A la fin de la guerre froide, dans les années 1970-1980, l’Occident ne se fixait pas pour objectif de détruire l’URSS. Cette question ne se posait pas avant tout parce que personne ne pouvait s’imaginer qu’une telle chose puisse se produire.
L’objectif principal consistait à maintenir un équilibre des forces et à contenir l’expansion soviétique, qui se déroulait à l’époque à la périphérie: en Amérique centrale (la bataille autour du Nicaragua, du Salvador et de la Grenade), en Afrique (Angola, Mozambique, Ethiopie), puis en Afghanistan. L’URSS faisait la même chose, elle contenait l’expansion américaine à la périphérie. Jusqu’à la fin des années 1980, l’Occident ne pensait même pas que l’URSS puisse s’effondrer.

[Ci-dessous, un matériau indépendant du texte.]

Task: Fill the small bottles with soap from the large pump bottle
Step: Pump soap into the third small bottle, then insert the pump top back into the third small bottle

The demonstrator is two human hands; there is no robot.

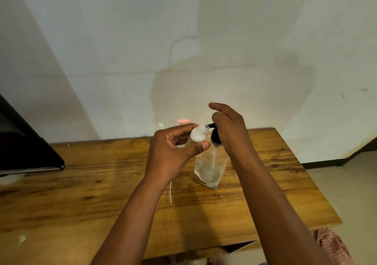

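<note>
1. The left hand (173, 148) pinches a small bottle (197, 134) between thumb and curled fingers, tilted so its open mouth meets the black spout (210, 125). Judging by the tilt, this is to catch soap straight from the nozzle with no drip.
2. The small bottle sits at 9 o'clock of the pump head (215, 136), its mouth touching or just beside the spout tip; I cannot tell which.
3. The right hand (228, 126) lies over the pump head with fingers loosely spread and curved, gripping nothing, the palm placed to press down. Whether it bears on the head now is hidden.
4. The pump bottle (211, 167) stands upright on the table (81, 193), near the far edge at 12 o'clock from the person. It looks nearly empty, a little soap at the base, so each press may deliver little.
5. A thin white strip (170, 191) lies on the table at 8 o'clock of the pump bottle, well apart.
6. A pink-topped object (184, 121) shows behind the left hand at 11 o'clock of the pump bottle; too hidden to name.
7. A dark slab (26, 152) rests at the table's 9 o'clock edge.
</note>
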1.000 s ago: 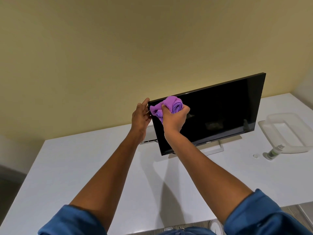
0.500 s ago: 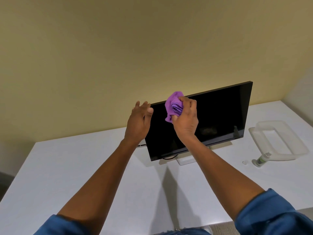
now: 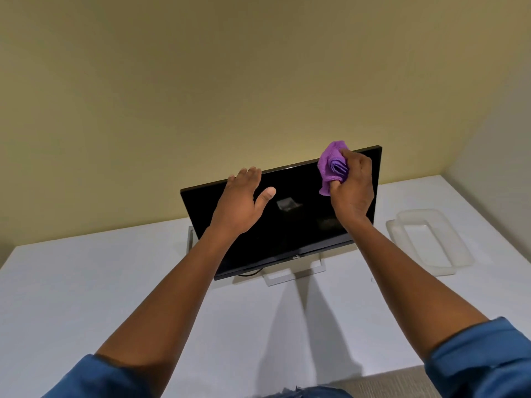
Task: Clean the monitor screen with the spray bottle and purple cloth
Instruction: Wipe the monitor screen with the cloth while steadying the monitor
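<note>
A black monitor [image 3: 293, 231] stands on a white table, its screen dark and tilted back. My right hand [image 3: 352, 185] grips a bunched purple cloth [image 3: 333, 165] and presses it against the screen's upper right part, near the top edge. My left hand [image 3: 244, 199] rests on the monitor's top edge left of centre, fingers curled over the rim and thumb spread across the screen. The spray bottle is out of view.
A translucent plastic tray [image 3: 425, 244] lies on the white table [image 3: 86, 282] to the monitor's right. The monitor's silver stand [image 3: 290, 275] and a black cable show below the screen. A yellow wall rises close behind.
My right hand has carried the cloth from the screen's upper left across to its upper right. My left hand shifted from the left edge to the top edge. The spray bottle left the view.
</note>
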`<state>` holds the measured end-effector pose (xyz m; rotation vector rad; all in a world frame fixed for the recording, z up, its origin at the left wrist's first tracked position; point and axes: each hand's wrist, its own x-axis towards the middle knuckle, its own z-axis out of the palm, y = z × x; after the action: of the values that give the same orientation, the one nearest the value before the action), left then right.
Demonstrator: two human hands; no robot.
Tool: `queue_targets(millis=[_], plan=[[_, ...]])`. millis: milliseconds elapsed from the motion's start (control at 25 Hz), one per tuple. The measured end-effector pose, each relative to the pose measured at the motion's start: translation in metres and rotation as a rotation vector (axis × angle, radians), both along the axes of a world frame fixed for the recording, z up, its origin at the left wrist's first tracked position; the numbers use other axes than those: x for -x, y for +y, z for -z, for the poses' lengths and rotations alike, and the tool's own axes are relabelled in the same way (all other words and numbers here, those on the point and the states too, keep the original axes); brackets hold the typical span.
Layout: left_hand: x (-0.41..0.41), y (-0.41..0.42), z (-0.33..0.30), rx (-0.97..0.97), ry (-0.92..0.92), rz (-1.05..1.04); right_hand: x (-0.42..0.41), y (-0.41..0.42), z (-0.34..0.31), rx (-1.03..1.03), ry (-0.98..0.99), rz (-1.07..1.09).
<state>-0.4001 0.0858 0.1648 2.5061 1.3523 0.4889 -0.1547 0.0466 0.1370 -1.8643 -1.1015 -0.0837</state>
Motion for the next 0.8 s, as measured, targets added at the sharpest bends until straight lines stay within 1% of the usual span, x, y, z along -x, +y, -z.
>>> queue_targets(millis=[200,280,360,480,600,680,720,800], plan=[[-0.013,0.017,-0.007,-0.075,0.141,-0.017,-0.007,0.003,-0.006,0.049,-0.155,-0.103],[-0.022,0.014,-0.006,-0.094,0.148,-0.049,-0.017,0.002,0.007,0.076,-0.22,-0.133],[-0.026,0.013,-0.001,-0.121,0.137,-0.078,-0.028,-0.003,0.027,0.134,-0.243,-0.158],[-0.026,0.009,0.002,-0.157,0.134,-0.088,-0.033,-0.02,0.07,0.22,-0.197,-0.2],[-0.028,0.009,0.003,-0.16,0.128,-0.098,-0.037,-0.048,0.116,0.351,-0.15,-0.238],[-0.028,0.008,0.002,-0.157,0.123,-0.109,-0.044,-0.067,0.138,0.419,-0.086,-0.232],[-0.029,0.007,0.001,-0.157,0.126,-0.116,-0.049,-0.074,0.142,0.417,-0.045,-0.208],[-0.031,0.006,0.002,-0.157,0.129,-0.126,-0.061,-0.075,0.137,0.343,-0.007,-0.147]])
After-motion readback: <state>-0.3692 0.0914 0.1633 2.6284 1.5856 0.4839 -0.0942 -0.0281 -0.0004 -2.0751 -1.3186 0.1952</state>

N’oublions pas que la Guerre froide se basait sur la confrontation nucléaire. En l’absence de potentiels nucléaires, le conflit entre l’URSS et les Etats-Unis aurait certainement dégénéré depuis longtemps en une guerre chaude avec des résultats imprévisibles. C’est l’arme nucléaire qui a permis d’éviter que la Guerre froide devienne chaude.
En ce sens, rien n’a changé: la Russie a hérité du potentiel nucléaire de l’URSS, qui est maintenu et se renforce à ce jour. C’est pourquoi les relations russo-américaines continuent d’être basées sur la même chose: la présence d’une limite de pression réciproque, car une escalade sans limite du conflit risque de conduire à une destruction réciproque. Aussi hypothétique que soit une telle perspective, elle existe. Comme l’a écrit encore en 1945 George Orwell dans son célèbre essai Vous et la bombe atomique, c’est précisément le nouvel ordre mondial. Quand l’arme nucléaire existe, c’est ceux qui la possèdent qui dirigent le monde. Cela n’a pas changé. Et les puissances nucléaires ne peuvent pas se permettre de passer aux attaques directes l’une contre l’autre. L’ordre mondial décrit par George Orwell tel que l’ordre mondial nucléaire n’a pas disparu. Du moins pour l’instant.
Personne n’a réussi à l’ébranler: ni Mikhaïl Gorbatchev ni Vladimir Poutine ni Ronald Reagan ni Barack Obama ni qui que ce soit d’autre.
Il y a 75 ans a été prononcé le discours de Fulton de Winston Churchill, qui est considéré comme ayant marqué le départ de la Guerre froide. Presque 30 ans plus tard, nous sommes revenus à quelque chose de très similaire à celle-ci. L’idée que Mikhaïl Gorbatchev a mis un point dans l’histoire de cette confrontation n’est rien de plus qu’une illusion. Et c’est une bonne chose parce que dès que la Guerre froide cessera réellement, surviendra le risque d’une guerre chaude de grande envergure.